Work instructions
Begin at the first line below and copy each line exactly, ending with the line where "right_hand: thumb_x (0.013" appears.

++++ Collected data ++++

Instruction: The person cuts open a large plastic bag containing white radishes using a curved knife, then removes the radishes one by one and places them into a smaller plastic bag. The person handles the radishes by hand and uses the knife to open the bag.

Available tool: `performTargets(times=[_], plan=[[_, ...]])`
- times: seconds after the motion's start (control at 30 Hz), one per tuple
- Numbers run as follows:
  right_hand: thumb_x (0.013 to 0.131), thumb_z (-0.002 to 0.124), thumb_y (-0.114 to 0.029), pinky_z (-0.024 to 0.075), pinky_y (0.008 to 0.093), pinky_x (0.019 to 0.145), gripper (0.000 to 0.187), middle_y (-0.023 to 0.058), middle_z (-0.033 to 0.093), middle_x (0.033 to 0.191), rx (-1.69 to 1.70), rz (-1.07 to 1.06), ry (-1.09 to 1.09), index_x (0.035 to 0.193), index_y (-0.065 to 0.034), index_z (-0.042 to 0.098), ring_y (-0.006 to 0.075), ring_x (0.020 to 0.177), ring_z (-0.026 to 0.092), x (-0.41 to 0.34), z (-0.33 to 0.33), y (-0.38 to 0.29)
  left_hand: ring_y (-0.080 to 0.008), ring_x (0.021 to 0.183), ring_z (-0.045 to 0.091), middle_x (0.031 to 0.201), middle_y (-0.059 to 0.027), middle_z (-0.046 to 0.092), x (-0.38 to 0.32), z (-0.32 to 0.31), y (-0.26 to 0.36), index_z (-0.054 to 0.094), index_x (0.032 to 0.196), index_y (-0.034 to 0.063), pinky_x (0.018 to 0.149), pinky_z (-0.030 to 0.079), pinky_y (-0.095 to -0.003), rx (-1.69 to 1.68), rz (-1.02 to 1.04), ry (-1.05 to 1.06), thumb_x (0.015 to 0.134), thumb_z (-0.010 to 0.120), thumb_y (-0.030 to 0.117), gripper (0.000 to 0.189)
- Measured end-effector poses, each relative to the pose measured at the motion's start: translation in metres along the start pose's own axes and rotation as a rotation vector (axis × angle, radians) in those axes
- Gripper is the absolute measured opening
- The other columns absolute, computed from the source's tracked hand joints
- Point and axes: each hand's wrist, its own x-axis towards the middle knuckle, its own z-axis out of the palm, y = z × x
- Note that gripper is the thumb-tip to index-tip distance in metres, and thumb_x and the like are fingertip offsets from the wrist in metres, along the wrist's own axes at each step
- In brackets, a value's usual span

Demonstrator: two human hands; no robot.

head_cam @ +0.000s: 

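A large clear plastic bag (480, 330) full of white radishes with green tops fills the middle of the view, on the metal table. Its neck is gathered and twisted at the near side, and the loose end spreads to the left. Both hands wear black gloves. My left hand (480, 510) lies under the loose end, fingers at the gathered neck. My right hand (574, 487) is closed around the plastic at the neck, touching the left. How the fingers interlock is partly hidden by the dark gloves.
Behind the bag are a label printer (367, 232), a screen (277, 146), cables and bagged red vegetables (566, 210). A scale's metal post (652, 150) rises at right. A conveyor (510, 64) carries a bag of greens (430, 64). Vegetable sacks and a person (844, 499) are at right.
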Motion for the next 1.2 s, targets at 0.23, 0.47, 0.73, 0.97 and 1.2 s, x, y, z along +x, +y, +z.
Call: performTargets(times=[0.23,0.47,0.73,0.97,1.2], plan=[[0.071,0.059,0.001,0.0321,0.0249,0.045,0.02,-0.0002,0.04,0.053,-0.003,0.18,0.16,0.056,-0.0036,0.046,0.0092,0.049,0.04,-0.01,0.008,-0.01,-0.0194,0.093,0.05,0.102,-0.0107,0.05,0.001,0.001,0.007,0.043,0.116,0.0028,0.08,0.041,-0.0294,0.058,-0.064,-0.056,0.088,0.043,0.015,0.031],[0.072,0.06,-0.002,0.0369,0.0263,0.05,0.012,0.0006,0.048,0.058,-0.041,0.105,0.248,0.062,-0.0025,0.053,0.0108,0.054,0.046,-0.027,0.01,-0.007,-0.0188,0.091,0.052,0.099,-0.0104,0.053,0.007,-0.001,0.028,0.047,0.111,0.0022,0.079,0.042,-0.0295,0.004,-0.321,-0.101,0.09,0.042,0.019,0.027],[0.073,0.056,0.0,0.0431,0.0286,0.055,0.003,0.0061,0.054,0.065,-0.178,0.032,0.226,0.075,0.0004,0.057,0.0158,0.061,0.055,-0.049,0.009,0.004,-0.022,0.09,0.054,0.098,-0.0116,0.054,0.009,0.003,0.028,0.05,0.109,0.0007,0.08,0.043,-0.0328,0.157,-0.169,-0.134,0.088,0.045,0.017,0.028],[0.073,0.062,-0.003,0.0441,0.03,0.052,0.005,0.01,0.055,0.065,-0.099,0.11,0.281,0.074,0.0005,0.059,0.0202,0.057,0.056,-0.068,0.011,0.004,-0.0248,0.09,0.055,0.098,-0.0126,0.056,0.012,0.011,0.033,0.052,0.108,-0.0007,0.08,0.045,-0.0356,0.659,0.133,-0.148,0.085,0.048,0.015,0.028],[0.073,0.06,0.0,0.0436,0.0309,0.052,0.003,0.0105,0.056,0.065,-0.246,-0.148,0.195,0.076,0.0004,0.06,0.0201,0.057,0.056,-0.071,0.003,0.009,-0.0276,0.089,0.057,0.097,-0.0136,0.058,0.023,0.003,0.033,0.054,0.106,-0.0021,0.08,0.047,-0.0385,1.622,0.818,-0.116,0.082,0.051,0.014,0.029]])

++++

Written answer
Instruction: The person cuts open a large plastic bag containing white radishes using a curved knife, then removes the radishes one by one and places them into a smaller plastic bag. The person handles the radishes by hand and uses the knife to open the bag.

Available tool: `performTargets(times=[_], plan=[[_, ...]])`
- times: seconds after the motion's start (control at 30 Hz), one per tuple
- Numbers run as follows:
  right_hand: thumb_x (0.013 to 0.131), thumb_z (-0.002 to 0.124), thumb_y (-0.114 to 0.029), pinky_z (-0.024 to 0.075), pinky_y (0.008 to 0.093), pinky_x (0.019 to 0.145), gripper (0.000 to 0.187), middle_y (-0.023 to 0.058), middle_z (-0.033 to 0.093), middle_x (0.033 to 0.191), rx (-1.69 to 1.70), rz (-1.07 to 1.06), ry (-1.09 to 1.09), index_x (0.035 to 0.193), index_y (-0.065 to 0.034), index_z (-0.042 to 0.098), ring_y (-0.006 to 0.075), ring_x (0.020 to 0.177), ring_z (-0.026 to 0.092), x (-0.41 to 0.34), z (-0.33 to 0.33), y (-0.38 to 0.29)

Nothing else goes with this output.